» Exercise: Your answer is the lines below, exactly, from the one that contains "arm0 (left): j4" through the one that contains "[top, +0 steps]", both included.

» Data for processing:
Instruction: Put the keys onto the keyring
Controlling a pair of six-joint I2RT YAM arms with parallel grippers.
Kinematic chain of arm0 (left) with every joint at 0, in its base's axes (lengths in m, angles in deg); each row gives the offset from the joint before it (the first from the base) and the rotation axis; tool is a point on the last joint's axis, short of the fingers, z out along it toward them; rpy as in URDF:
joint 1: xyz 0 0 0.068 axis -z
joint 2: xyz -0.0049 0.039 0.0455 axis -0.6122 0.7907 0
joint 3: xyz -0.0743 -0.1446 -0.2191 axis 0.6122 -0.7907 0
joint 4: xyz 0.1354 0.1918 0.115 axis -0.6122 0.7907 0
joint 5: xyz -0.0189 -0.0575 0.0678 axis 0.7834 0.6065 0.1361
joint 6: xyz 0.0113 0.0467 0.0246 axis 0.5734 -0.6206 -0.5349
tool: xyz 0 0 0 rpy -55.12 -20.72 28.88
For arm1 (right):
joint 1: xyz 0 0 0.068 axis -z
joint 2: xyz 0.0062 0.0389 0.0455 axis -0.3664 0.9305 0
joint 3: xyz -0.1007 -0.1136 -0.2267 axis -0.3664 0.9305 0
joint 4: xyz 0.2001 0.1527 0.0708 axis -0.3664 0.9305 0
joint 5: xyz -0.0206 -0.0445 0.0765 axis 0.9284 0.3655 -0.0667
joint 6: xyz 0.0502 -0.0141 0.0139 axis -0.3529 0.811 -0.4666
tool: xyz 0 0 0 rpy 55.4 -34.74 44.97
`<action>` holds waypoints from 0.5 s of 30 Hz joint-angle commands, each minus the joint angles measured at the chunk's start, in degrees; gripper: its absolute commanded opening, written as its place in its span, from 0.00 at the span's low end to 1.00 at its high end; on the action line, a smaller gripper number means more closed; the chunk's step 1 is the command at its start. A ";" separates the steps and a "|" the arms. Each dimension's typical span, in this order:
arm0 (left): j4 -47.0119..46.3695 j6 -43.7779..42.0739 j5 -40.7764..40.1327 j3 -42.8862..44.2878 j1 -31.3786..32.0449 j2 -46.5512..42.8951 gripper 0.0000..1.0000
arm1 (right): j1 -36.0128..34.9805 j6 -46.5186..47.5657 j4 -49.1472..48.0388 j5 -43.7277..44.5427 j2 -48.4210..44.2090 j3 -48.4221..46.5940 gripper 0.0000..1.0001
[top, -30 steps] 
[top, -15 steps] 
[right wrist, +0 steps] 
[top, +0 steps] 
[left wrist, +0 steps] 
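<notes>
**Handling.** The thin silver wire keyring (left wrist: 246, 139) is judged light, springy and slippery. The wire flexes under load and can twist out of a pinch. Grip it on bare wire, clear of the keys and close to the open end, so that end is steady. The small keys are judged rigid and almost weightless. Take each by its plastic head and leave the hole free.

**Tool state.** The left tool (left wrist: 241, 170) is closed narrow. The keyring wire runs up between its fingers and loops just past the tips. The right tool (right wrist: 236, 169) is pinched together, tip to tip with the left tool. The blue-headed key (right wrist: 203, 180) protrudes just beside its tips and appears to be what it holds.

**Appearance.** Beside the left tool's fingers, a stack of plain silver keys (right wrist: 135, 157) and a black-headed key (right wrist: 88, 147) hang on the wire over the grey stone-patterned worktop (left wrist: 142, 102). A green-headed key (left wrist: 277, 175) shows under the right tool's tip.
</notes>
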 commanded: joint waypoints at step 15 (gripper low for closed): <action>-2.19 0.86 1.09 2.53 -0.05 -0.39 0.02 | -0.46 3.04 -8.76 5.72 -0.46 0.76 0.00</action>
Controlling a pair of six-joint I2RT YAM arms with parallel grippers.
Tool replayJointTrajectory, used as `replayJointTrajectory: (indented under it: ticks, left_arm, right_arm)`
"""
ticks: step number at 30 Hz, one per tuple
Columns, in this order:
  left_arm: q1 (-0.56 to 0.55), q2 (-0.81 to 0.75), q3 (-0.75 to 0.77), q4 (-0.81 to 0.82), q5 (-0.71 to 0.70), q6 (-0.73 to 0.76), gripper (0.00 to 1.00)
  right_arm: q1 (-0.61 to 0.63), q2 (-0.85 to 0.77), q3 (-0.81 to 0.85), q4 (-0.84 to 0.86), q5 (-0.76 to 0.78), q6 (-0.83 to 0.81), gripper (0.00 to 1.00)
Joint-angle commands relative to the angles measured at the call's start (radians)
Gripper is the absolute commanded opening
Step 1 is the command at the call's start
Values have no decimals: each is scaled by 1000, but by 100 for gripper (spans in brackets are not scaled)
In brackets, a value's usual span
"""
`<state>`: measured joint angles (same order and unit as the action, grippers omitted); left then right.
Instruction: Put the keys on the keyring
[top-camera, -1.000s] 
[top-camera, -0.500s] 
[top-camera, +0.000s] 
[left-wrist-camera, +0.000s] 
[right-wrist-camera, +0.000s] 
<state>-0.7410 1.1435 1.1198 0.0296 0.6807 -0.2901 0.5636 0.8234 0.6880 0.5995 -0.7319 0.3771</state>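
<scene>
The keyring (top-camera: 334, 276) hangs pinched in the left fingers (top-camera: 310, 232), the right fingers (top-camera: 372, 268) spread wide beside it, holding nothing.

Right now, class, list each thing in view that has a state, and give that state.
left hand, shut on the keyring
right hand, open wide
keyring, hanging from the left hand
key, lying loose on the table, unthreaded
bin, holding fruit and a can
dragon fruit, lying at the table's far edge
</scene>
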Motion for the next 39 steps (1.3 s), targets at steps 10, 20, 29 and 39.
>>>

» Result:
arm0 (left): j4 -47.0119..46.3695 j6 -43.7779..42.0739 j5 -40.7764..40.1327 j3 -42.8862..44.2878 j1 -31.3786..32.0449 j2 -46.5512..42.8951 gripper 0.0000..1.0000
arm1 (right): j1 -36.0128..34.9805 j6 -46.5186..47.5657 j4 -49.1472..48.0388 j5 -43.7277..44.5427 j2 -48.4210..44.2090 j3 -48.4221..46.5940 gripper 0.0000..1.0001
[top, -30 steps] 
[top, -15 steps] 
[right wrist, +0 steps] 
[top, +0 steps] 

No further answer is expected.